In the video below NOMAD founder Ian Kent describes how he sees the little home as more than a place to live. He sees it as redefining the idea of home, free from materialistic/consumer cultural constraints.

He also thinks the home’s design will inspire changes in its owner, as he told the Global News Canada:

Your consumerism would drop, because you wouldn’t be able to fit in things that people usually buy. You would become very efficient and that’s going to be a forced savings in your bank account. Plus, you are going to become a fantastic recycler and you are going to come up with new methods of recycling, because you can’t fit garbage in your unit.

Whereas the tiny houses popularized by Tumbleweed Tiny House Company are quite DIY, NOMAD will be prefabricated and flat-packing for easy shipping anywhere in the world. Its simple assembly and low price would make the tiny house format available to people who might not want to build their own homes, of which there are many.

Kirk sees this as a possible solution for many overpriced housing markets–e.g. Vancouver, which boasts some of North America’s highest property values. There might be a snag with that plan however: Vancouver has bylaws that restrict building homes under 320 sq ft according to Global News.

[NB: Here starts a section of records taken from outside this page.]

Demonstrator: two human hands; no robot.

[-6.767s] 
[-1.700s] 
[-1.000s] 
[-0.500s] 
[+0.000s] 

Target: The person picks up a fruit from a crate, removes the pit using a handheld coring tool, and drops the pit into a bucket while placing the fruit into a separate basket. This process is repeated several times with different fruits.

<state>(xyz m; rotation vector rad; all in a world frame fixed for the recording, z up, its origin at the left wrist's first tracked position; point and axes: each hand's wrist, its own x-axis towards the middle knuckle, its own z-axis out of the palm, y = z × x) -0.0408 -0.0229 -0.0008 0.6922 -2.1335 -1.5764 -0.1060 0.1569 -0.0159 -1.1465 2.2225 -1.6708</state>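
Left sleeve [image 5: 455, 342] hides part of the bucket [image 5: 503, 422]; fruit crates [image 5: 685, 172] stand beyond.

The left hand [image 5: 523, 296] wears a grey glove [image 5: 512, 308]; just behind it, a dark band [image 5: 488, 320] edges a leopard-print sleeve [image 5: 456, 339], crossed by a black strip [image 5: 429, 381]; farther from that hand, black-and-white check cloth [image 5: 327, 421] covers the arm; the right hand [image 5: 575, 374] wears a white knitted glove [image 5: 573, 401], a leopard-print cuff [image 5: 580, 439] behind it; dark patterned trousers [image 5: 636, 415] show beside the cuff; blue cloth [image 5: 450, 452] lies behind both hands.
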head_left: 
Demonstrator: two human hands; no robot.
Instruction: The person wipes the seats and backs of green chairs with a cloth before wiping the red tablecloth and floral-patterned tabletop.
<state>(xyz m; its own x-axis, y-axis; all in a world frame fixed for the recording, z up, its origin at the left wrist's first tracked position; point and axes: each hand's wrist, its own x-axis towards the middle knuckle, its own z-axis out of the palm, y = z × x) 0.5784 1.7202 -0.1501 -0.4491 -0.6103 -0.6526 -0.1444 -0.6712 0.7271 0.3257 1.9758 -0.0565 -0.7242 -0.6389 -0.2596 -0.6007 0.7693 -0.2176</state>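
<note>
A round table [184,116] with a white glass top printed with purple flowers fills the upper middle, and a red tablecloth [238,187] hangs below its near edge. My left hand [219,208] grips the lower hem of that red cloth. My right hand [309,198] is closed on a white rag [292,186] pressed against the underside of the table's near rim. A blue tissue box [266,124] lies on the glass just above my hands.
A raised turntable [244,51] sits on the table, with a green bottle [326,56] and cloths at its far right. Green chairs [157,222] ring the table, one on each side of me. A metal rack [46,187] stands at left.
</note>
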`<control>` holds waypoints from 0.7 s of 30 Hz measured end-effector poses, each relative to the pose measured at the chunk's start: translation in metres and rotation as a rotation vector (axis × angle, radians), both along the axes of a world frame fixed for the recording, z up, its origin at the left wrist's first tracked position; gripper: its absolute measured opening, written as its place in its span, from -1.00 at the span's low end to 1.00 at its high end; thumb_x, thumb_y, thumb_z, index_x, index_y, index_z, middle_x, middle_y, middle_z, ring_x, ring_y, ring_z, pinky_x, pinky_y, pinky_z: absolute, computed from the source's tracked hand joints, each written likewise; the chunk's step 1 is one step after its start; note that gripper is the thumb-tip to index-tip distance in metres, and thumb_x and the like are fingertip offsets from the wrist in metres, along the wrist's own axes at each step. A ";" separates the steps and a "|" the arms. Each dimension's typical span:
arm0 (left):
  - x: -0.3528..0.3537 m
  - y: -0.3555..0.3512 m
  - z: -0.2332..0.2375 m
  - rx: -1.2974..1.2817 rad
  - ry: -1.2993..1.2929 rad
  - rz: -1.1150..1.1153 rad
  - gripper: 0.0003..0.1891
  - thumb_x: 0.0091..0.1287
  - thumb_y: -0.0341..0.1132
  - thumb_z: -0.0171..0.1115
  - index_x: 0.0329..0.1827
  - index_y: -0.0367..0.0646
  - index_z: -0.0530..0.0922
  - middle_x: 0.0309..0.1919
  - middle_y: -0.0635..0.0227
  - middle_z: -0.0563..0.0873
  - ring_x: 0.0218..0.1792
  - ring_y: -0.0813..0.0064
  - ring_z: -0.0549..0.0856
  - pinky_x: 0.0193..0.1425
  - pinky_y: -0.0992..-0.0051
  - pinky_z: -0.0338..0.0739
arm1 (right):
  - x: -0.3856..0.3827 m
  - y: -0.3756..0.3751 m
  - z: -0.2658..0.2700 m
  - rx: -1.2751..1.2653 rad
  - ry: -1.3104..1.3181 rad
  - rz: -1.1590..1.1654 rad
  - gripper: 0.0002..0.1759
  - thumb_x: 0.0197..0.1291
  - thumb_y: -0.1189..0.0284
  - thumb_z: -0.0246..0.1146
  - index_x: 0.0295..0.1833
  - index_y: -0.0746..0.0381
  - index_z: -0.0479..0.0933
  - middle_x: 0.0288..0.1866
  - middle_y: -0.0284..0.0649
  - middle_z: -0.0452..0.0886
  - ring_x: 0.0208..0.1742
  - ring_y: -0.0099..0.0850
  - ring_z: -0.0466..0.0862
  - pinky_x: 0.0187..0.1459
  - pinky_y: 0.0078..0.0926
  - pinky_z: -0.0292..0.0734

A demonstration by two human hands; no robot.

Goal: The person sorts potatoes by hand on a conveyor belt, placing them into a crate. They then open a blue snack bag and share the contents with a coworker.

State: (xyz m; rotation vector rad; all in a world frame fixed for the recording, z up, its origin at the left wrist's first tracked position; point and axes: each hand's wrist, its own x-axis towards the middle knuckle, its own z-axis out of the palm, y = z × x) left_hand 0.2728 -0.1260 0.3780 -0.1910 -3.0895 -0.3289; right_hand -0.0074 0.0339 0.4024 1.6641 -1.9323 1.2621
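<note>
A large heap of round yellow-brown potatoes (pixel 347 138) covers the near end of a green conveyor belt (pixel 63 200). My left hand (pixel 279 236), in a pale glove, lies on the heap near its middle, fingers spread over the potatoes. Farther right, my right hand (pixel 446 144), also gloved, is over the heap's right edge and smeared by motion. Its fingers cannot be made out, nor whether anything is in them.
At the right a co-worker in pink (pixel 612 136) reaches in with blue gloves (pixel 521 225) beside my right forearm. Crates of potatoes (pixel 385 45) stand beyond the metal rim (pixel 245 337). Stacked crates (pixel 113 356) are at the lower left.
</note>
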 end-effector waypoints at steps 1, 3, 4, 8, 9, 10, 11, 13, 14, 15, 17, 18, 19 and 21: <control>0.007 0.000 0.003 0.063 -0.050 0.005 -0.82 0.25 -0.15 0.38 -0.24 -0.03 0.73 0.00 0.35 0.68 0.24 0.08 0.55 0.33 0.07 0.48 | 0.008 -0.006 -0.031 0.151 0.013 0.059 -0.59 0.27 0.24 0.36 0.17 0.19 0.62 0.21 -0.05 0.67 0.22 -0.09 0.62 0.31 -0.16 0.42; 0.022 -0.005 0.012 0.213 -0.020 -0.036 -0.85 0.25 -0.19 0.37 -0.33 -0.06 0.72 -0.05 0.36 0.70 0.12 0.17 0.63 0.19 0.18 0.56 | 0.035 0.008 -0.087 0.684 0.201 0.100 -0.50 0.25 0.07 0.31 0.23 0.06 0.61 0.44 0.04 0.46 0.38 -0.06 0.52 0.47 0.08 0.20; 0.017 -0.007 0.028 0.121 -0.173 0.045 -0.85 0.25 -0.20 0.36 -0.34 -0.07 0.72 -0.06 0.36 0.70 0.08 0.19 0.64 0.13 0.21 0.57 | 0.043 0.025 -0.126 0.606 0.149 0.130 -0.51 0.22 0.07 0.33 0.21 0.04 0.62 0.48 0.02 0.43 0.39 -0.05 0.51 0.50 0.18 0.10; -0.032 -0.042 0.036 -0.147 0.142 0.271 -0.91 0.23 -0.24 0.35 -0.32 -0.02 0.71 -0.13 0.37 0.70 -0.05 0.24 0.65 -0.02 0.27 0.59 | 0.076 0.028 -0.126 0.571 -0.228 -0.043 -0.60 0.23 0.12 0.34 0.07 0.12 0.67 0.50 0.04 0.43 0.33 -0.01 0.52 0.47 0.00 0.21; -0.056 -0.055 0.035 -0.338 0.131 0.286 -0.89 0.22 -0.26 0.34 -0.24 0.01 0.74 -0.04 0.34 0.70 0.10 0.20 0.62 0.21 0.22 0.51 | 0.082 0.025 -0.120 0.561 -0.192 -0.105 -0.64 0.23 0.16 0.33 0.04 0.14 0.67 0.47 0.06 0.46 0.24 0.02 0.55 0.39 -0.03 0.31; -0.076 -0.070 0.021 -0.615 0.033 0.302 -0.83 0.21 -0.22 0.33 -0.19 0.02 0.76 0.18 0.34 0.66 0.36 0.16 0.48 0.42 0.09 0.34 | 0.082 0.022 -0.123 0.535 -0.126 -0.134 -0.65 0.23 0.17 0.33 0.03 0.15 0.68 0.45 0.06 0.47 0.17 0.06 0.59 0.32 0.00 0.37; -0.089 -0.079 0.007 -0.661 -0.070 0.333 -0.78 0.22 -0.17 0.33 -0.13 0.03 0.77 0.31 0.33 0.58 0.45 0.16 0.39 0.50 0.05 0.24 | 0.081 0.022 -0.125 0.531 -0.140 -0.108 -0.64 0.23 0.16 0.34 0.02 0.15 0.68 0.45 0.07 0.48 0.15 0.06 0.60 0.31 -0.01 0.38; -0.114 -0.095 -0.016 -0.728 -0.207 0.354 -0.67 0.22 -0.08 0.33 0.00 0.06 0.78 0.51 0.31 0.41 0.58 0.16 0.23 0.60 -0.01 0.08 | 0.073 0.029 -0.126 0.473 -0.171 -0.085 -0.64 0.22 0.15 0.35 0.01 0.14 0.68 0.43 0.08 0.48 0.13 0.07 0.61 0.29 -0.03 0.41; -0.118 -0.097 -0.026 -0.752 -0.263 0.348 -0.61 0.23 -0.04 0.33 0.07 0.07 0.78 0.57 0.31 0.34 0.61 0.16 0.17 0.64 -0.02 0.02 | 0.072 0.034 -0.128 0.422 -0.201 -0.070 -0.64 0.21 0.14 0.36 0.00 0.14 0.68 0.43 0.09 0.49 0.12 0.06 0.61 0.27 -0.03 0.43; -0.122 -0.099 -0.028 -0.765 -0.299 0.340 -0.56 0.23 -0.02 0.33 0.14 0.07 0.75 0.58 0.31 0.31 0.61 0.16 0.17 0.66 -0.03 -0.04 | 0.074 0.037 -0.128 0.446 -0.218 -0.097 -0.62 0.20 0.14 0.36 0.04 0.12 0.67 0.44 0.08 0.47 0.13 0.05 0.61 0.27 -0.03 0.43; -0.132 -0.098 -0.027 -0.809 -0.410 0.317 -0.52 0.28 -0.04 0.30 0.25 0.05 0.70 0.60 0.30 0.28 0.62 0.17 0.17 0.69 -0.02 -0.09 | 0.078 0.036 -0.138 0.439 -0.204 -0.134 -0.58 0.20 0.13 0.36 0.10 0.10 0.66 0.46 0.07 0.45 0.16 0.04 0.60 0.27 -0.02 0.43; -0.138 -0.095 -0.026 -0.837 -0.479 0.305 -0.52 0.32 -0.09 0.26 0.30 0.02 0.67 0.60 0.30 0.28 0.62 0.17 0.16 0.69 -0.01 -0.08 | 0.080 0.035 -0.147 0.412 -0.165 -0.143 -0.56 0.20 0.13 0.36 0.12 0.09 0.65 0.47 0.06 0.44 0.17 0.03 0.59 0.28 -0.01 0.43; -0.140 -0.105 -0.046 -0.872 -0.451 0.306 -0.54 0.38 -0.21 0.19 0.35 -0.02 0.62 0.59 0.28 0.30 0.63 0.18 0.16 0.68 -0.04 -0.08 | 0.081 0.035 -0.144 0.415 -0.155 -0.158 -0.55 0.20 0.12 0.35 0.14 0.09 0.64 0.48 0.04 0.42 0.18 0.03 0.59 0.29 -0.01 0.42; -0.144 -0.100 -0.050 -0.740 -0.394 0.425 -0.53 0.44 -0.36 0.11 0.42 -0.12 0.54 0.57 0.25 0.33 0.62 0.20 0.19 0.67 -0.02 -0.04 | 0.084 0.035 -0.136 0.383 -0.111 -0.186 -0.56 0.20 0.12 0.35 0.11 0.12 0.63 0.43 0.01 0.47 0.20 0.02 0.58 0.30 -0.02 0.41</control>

Therein lies the eternal question with tiny houses: where do you put them? A tiny, off grid house is very eco friendly if you source food and make your living off grid; if not, we suspect a nice studio in a city center with its minimal transportation needs will be far more efficient. And as we saw with the Occupy Madison Build and Boneyard Studios tiny houses, putting homes that are not on the grid in many cities is illegal.

That said, our hats are off to the NOMADs. Should they get their project funded, they stand to make tiny houses accessible to larger populations. NOMAD’s pre-made homes might take the movement one step further from its current place at the fringe of society. Perhaps with a growing tiny house movement, legislation and society can become more hospitable to these innovative little homes.